真顔日記

上田啓太のブログ

コンビニのホットケースは便利

コンビニレジ横のホットケースは便利だ。アメリカンドッグを食べたい時に食べられる。私には発作的にアメリカンドッグを食べたくなる習性がある。この需要が満たされる。それにフランクフルトもある。お祭りでしか食べられないと思っていたものが、徒歩2分の店で日常的に買える。これが人類の達成なのか。

ナイル川のほとりで文明が始まって数千年、とうとう徒歩2分でフランクフルトを食べられる段階までやってきた。あとはリンゴアメさえ日常的に買えるようになれば、私はもう現代文明に言い残すことは何もない。

フランクフルトにはケチャップとマスタードをかける。付属のプラスチック容器の完成度は何だ。折り曲げると両方が同時に出てくるじゃないか。指でパカッとやるだけで、ケチャップとマスタードが肉の上を並走していく。あの高揚感はやみつきになる。

片方は赤黒いケチャップ、片方は黄色に粒の混じったマスタード。あんなに色の違う二つが見事に並走して、二本の線になるんだ。これはケチャップとマスタードを主人公にして青春映画が撮れる。青空を背景に、フランクフルトの上を二人で走れ。

他の物もいろいろ食べる。私がよく使うのはセブンイレブン。ひんぱんに購入するのは、春巻、ささみ揚げ、いももち。

セブンイレブンの春巻は妙にうまい。小腹が空いたときによく食べる。あの春巻は小腹にジャストフィットする。
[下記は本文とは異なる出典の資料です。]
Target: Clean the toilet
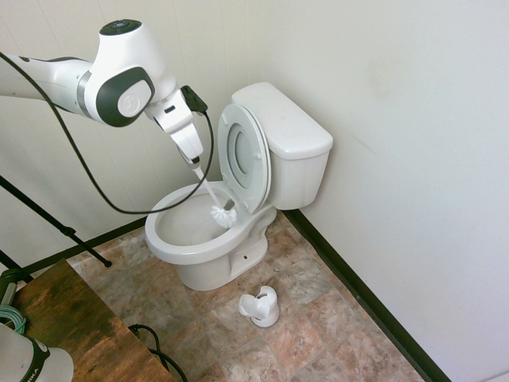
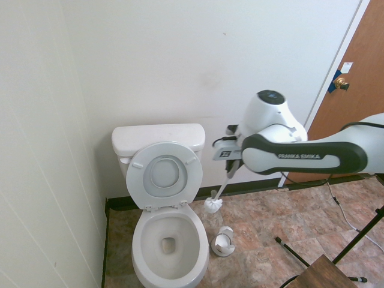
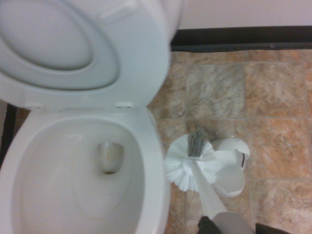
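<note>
Hand (image 1: 196,169) clamped on toilet brush (image 1: 222,213) handle, bristle head hanging beside the bowl rim in the air. Toilet (image 1: 208,239) sits against the back wall, lid and seat up. Brush holder (image 1: 261,306) on floor tiles near it.

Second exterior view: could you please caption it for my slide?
Gripper holds toilet brush raised beside the open toilet, above its holder.

White toilet brush (image 2: 213,204) in closed jaws, aloft beside open toilet (image 2: 168,240), above brush holder (image 2: 223,242) on floor.
</note>
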`<state>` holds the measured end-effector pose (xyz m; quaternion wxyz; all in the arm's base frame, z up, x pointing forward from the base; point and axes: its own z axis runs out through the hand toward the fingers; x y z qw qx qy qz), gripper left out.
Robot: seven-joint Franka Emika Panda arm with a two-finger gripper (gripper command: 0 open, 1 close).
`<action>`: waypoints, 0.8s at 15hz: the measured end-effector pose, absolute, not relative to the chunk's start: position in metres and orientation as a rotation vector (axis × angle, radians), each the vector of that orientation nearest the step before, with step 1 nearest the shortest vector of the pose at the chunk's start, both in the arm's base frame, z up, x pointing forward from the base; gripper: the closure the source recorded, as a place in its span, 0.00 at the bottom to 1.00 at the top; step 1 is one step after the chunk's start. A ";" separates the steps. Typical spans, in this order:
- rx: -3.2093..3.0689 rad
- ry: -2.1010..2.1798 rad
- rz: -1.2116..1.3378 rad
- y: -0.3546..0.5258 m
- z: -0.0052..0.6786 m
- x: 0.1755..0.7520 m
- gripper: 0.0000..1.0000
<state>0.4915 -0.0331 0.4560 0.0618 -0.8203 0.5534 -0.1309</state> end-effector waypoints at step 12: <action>-2.385 1.754 -0.352 -0.155 0.258 0.544 1.00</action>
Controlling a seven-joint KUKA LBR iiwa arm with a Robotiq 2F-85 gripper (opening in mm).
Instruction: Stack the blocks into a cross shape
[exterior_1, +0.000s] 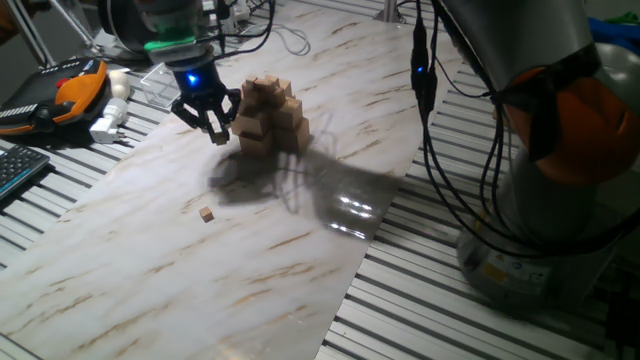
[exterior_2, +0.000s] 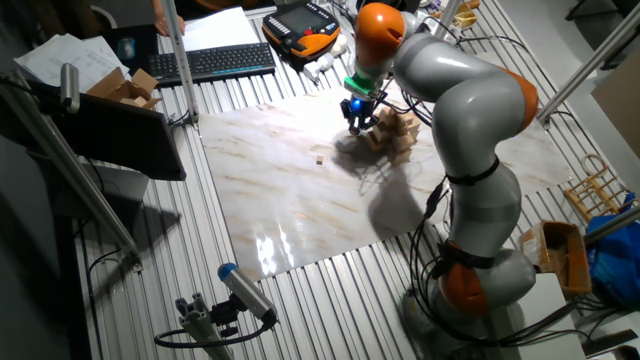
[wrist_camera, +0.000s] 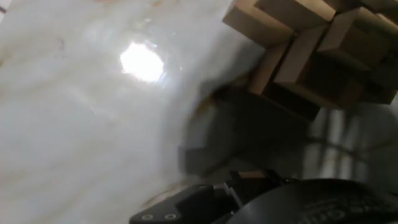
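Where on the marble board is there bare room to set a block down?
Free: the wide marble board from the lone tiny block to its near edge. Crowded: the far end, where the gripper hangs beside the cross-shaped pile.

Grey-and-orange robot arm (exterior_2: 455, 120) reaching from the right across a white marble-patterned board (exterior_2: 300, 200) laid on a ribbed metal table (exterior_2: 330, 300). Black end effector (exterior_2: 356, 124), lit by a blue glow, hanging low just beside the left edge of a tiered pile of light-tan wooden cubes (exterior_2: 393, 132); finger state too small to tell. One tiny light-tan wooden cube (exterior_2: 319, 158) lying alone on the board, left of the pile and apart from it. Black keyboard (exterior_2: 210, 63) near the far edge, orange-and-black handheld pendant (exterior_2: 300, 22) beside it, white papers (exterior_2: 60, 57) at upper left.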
ささみ揚げも良い。小腹を埋めてくれる。ただ、私は人生のある時期に筋トレ関連の情報を読みすぎたため、ささみに対する評価がバカになっている。筋トレ界隈では、おすすめの食事として、ささみの三文字をやたらと見た。その結果、ささみの三文字を認識した瞬間、無条件でトクした気持ちになる。味を楽しんでいるのか、イメージをなでまわしているのか分からない。

いももち。これは名前からして良い。ひびきだけで末永く愛されることが確定している。いももちと名付けられた食べ物を憎むことなどできない。速水もこみちと名付けられた人間をうまく嫌うことができないように。へんなひびきは人間の悪感情を脱臼させるのだ。

コンビニのホットケースは良いという話だが、気になることもある。あのホットケースのしくみは店員に手間をかけすぎじゃないか。具体的なプロセスとしては、ほしいものを口頭で伝える。店員がケースから取り出して、専用の紙の袋に入れて、テープで入口をとめる。この時間が絶妙に無駄。いや俺やるけど、それくらい自分でやるけど、と感じる。現代文明に言い残すことは何もないと書いたが、あった。これだ。自分でやりたい。

要するに、スーパーでよくあるシステム。客がトングを使って、ほしいものを自分で容器に入れて、会計だけ任せるしくみ。コンビニじゃ難しいんだろうか。客側にドアがあって、それが開いちゃダメなのか。ダメだろうな。ダメな気がする。自分で取り出せるならどんどんやるんだが。そのへんは率先して動く。シュッ、パカ、シュッ、みたいなリズムもイメージできている。この問題さえ解決すれば今度こそ、私は現代文明に言い残すことが何もない。